### Problem statement
Whenever a line in the following entries includes "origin", tally it. Report nothing except the final count.

[Dataset items]
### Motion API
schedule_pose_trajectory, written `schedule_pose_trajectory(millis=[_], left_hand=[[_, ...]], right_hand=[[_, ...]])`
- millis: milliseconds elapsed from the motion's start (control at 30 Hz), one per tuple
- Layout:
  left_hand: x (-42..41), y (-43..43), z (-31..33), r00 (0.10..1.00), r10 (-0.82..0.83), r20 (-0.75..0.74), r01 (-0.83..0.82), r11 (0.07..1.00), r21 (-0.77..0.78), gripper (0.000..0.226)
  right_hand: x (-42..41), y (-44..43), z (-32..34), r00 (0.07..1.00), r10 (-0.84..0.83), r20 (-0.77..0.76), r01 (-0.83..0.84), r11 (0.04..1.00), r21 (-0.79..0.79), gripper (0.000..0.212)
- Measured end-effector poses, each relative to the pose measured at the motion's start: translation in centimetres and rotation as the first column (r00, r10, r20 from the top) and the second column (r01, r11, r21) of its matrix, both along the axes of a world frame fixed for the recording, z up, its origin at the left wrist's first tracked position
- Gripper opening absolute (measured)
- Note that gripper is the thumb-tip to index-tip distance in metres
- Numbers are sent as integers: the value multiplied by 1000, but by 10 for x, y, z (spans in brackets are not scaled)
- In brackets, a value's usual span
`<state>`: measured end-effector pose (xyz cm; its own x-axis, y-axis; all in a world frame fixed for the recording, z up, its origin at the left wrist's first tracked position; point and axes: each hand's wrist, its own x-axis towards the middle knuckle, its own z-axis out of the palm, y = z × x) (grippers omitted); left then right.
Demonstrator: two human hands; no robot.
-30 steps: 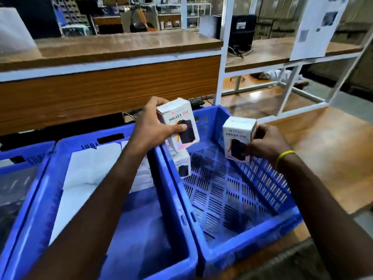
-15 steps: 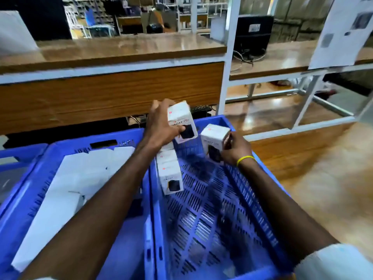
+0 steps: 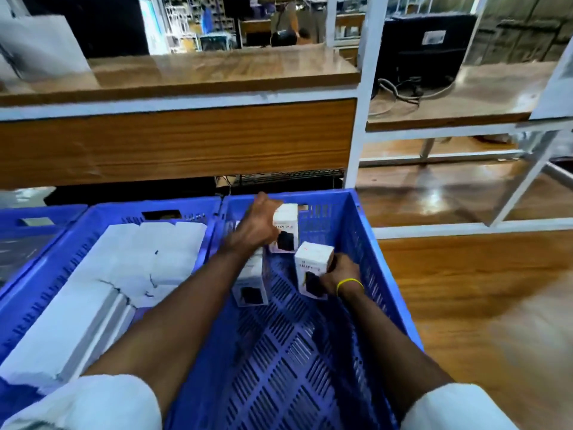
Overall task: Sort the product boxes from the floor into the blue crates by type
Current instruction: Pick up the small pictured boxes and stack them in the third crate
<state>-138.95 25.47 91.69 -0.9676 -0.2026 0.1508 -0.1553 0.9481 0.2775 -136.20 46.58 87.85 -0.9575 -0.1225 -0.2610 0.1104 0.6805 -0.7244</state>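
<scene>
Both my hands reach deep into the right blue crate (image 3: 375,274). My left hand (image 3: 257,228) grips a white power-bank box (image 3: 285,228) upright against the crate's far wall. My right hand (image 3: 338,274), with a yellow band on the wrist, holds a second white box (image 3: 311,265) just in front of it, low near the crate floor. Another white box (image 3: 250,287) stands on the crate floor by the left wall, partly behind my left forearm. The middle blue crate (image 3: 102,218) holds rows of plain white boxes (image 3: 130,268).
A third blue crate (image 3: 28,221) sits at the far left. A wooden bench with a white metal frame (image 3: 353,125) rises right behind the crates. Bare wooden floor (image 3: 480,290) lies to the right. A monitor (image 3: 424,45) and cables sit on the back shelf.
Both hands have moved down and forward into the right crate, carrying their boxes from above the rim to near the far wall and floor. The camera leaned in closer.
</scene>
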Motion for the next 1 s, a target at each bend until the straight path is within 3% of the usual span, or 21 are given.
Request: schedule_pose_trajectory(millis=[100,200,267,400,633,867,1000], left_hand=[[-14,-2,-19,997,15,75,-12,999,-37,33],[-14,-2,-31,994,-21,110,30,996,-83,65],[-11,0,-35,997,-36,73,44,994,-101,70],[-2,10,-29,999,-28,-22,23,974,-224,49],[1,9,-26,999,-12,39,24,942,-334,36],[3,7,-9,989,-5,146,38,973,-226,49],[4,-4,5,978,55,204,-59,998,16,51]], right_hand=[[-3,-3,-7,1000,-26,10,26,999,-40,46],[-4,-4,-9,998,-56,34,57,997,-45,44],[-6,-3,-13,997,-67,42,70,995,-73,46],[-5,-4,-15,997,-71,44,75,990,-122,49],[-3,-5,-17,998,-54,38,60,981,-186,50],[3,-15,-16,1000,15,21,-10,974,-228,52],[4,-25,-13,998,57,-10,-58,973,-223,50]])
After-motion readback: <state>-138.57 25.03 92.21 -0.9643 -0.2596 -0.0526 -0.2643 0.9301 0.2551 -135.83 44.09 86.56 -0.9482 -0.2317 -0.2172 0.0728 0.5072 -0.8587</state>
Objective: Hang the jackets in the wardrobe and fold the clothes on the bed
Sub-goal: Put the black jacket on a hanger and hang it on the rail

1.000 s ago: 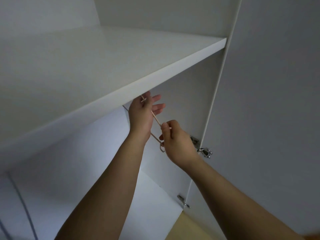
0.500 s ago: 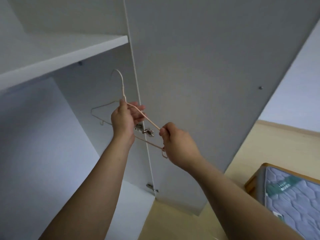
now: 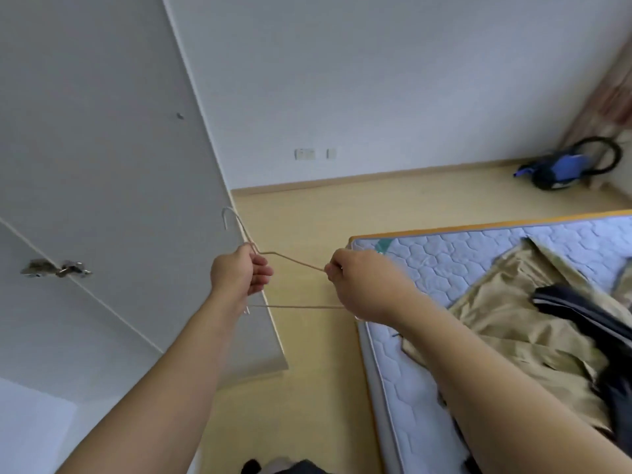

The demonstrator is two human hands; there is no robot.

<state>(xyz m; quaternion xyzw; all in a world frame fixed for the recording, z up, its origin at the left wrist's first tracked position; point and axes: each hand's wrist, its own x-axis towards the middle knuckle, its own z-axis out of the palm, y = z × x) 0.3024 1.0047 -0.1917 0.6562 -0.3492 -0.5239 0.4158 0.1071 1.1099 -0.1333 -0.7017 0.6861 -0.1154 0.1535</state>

### Task answer
3